私は、もともと一級建築士として建築生産という仕事の現場で、多くの先輩方から育てていただいた者でございます。特に、独立以降は、在来工法による木造住宅や大型木造建築物など、木にこだわった建築物を設計して参りました。一方で、我が国における伝統技術を継承する職人不足が極めて深刻な状況にあることを危惧してきたところでございます。長年の取組みにも関わらず、国においても未だその改善策が見えていない状況であります。
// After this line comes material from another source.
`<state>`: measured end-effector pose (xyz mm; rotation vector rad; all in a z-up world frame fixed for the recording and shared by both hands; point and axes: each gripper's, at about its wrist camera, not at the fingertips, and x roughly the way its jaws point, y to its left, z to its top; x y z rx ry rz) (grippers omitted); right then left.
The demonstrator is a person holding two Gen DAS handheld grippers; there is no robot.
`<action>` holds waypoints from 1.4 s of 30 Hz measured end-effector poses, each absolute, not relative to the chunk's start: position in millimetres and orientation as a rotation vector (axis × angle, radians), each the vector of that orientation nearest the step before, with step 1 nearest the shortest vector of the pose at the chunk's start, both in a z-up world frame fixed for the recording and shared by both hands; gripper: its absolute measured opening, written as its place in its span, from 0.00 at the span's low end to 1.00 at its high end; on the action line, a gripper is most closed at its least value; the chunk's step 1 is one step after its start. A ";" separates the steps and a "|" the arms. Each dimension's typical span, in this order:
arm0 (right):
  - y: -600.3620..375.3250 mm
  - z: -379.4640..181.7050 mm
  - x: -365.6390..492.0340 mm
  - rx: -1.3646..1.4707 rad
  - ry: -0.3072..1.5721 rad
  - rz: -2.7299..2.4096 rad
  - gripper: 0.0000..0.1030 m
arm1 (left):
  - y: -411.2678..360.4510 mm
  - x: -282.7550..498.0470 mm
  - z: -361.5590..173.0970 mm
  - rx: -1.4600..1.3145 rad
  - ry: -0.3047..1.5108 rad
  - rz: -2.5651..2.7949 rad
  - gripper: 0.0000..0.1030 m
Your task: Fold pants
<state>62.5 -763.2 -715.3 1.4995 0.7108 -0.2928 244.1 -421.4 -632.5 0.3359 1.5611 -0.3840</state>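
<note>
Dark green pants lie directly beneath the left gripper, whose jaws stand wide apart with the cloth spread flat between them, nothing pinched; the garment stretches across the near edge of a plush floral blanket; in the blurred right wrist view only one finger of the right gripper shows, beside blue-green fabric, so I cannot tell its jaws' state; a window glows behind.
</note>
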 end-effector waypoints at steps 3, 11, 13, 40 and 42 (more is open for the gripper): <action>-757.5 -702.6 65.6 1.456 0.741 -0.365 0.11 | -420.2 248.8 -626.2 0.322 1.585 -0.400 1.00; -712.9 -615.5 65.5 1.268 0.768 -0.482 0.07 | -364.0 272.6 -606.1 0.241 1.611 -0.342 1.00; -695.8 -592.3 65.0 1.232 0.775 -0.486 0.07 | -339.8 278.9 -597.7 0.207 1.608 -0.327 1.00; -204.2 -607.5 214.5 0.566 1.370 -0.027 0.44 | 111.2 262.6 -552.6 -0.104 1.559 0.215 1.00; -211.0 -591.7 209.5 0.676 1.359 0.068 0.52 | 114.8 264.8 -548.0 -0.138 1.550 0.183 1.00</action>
先日、酒田飽海建設総合組合酒田大工支部総会に出席させていただき、挨拶に立ち、伝統的木造建築技術の担い手育成の重要性について、例えば、世界的にはドイツが誇る「職業教育とマイスター制度」があることに触れながら、本県独自の施策を皆様方と知恵を絞り、創り上げていかなければならない時代であると、お伝え申し上げたところでございます。
様々な文献を見ますと、ドイツのマイスター制度が、現代社会の技術継承の完全なるモデルであるとは言えない部分があることも指摘されております。しかしながら、職業教育の充実や伝統技術継承者の育成なくして、我が国の伝統的建築技術・技能を維持発展させることはできないと考えます。
御承知のように、一つの建築物を造り上げるには、大工、左官、瓦、板金、塗装、畳、建具、家具、電気、設備など多くの職人・技術者が必要です。
来年度は、大工職人育成の取組みとのことですが、この新たな事業の具体的な内容と今後の進め方、関係団体との連携の取組みや目指す目標値などについて、県土整備部長にお伺いいたします。